● **INSTRUCTIONS TO FOLLOW**
Identify the lines in the data below that contain "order" and give only how many there are.

● **PROVIDED INFORMATION**
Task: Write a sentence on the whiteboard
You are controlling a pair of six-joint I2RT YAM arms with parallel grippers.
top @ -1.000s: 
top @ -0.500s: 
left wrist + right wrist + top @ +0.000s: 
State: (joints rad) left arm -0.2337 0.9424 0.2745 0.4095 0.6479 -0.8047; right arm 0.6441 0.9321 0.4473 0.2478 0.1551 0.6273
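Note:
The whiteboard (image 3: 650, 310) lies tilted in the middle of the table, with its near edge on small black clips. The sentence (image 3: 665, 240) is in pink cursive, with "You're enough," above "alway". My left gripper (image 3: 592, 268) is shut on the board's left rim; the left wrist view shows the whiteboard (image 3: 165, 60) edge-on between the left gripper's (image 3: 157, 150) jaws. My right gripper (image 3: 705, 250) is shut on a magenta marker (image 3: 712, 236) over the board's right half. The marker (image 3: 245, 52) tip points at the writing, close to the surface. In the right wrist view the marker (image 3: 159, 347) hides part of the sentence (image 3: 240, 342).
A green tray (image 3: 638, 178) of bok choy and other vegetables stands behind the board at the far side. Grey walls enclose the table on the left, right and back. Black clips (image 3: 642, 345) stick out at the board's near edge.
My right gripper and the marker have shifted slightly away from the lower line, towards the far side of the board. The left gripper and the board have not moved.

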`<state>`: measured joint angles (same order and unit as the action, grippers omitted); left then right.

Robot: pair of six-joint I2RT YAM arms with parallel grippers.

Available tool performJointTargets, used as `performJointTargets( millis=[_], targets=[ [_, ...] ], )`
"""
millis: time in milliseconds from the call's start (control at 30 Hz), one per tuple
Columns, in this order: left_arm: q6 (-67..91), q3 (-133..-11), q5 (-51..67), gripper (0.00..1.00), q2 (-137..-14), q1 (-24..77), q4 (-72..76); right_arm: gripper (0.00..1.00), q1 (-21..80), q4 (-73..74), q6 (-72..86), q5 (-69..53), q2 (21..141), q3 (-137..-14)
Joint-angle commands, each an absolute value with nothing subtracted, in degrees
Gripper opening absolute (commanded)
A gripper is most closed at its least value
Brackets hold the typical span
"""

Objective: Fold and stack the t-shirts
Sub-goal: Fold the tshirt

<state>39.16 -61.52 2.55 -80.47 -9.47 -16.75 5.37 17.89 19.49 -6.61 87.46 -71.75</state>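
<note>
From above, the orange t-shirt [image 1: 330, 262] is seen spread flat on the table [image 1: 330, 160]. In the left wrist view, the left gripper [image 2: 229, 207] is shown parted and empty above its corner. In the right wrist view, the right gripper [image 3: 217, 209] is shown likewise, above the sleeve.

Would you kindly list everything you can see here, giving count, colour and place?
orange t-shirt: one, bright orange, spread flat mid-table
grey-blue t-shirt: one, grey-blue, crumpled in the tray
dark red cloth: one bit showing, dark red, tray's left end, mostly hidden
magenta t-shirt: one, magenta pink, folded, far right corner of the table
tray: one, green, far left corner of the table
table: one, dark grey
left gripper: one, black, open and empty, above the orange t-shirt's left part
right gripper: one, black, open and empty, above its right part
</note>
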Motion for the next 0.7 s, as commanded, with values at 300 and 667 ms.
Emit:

● **RESPONSE TO THE TASK**
2